In this section, we are listing (some of) the challenges that spread over some of the tasks and represent significant research topic.

  • Define the correct details and level of granularity for information passing between the CPU and GPU code
    • IN - particles to propagate (electronic and photons across the entire detector)
    • OUT - energy deposits and stopping information for complete particles, particles to propagate further (all secondaries that are not photons and electrons mostly).
  • Coordinate the geometry (G4, ROOT, GPU).
    Geant4, ROOT and the GPU are using different representation in memory of the detector geometry. We need to be able to generate the 3 forms from a single source to avoid divergence. We also need to understand and mitigate the impact on performance on the duplication (Geant4/ROOT) in memory that is only necessary for the purpose of the example (but not in production environment).
  • Coordinate random number generation.
    We need to be able to run in a fully reproducible mode for debugging purpose which requires good control over the random number generation streams even in the massively parallel (GPU) part of the code or the multi-threaded parts.
  • Coordinate the navigation
    Both the GPU and the CPU may keep a certain amount of state information about the propagation of each particles (pointers to the current geometric elements, etc.).
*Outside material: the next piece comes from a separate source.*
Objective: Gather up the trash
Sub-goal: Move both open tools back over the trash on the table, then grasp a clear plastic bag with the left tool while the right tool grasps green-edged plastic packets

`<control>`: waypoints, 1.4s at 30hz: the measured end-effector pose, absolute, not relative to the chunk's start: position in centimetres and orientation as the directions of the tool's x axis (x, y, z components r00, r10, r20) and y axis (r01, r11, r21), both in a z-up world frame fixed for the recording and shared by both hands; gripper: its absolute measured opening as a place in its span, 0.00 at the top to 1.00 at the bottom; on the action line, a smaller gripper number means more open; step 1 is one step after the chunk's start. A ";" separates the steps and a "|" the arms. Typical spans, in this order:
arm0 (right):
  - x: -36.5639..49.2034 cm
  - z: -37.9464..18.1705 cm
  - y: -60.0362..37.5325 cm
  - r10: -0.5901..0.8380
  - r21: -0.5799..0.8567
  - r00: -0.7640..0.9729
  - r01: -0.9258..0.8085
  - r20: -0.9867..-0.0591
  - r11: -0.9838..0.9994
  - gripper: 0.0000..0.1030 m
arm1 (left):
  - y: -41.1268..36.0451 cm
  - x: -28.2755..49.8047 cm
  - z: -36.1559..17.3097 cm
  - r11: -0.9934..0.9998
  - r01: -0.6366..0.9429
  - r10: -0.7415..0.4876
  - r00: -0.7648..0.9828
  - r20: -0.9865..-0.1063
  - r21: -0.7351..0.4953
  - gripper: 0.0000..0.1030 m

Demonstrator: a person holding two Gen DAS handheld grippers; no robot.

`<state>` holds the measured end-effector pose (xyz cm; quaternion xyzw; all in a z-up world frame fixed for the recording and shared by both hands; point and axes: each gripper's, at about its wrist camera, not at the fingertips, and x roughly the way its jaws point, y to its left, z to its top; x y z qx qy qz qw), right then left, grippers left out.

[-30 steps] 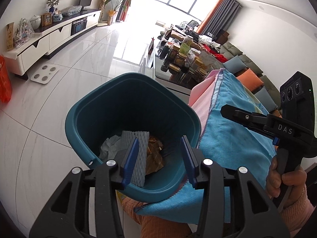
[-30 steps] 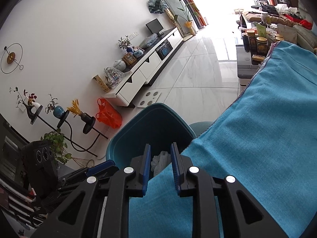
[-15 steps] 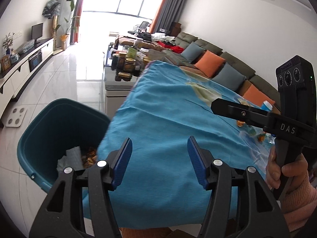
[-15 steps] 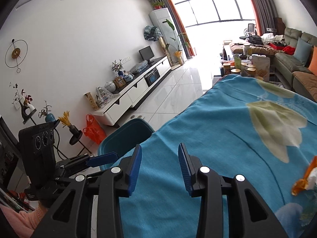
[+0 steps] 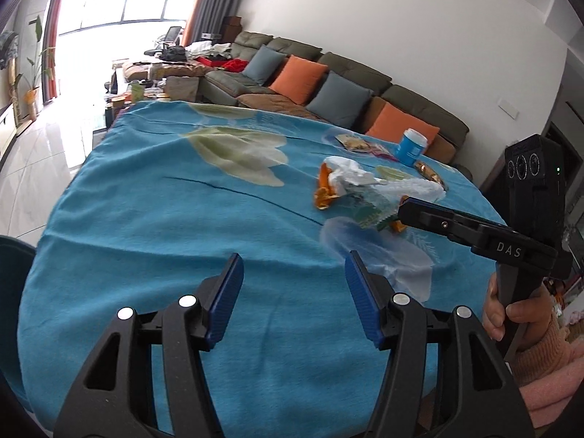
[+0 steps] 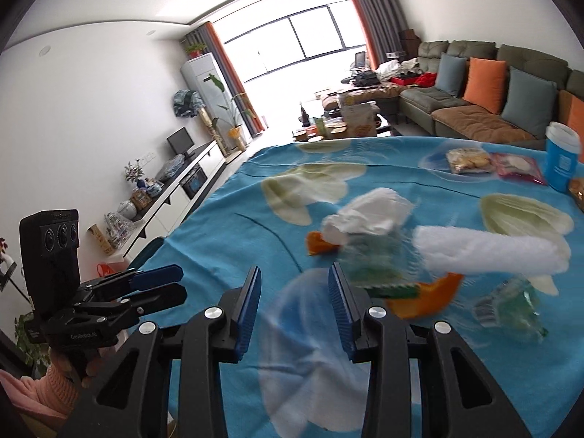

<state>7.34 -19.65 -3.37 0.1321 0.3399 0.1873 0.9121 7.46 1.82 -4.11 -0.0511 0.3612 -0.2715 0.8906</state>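
Left hand-held gripper (image 5: 294, 294): jaws spread wide, nothing between them, poised over the bare blue cloth of the worktop (image 5: 164, 226). Right hand-held gripper (image 6: 295, 306): jaws parted, nothing between them, also above the cloth. The trash lies ahead and to the right of both: crumpled white tissue (image 6: 368, 217) touching an orange peel (image 6: 319, 244), with a green-printed wrapper (image 6: 379, 277) just beyond the right gripper's right finger. A white foam sleeve (image 6: 489, 252) sits further right, a second orange peel (image 6: 425, 295) and a clear crumpled wrapper (image 6: 511, 306) beside it. At the far right edge stand a blue cup (image 6: 562, 162) and 2 snack packets (image 6: 492, 162). A teal bin (image 5: 12, 292) shows at the worktop's left edge, well apart from the trash.
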 end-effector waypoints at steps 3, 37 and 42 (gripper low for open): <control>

We need to review and understand the amount of information sharing that needs to be done between the CPU and GPU state and clarify if this information sharing is semantically required or if it is present to avoid redundant calculation.
  • Reduce code duplication between CPU and GPU for common functionality (Physics implementation in particular). Area of plausible sharing includes:
    1. vectorized geometry and navigator
    2. full EM physics (potentially vectorized)
    3. interface between the vectorization scheduler and GPU kernels
  • Reduce copy to/from CPU data structures.
    In the first integration step, we should conserve the existing differences between the two code base and incur the performance cost of transforming the data structure back and forth between the two sets. Once the prototype is functional, we can improve the performance by refactoring the two set of data structure into a smaller set that would attempt to reduce the need to data transformation while not impeding on the run-time performance of the algorithm executions.
    • Reduce data conversion when going to GPU (for example use index rather than pointers).
    • How to do so in a thread safe manner.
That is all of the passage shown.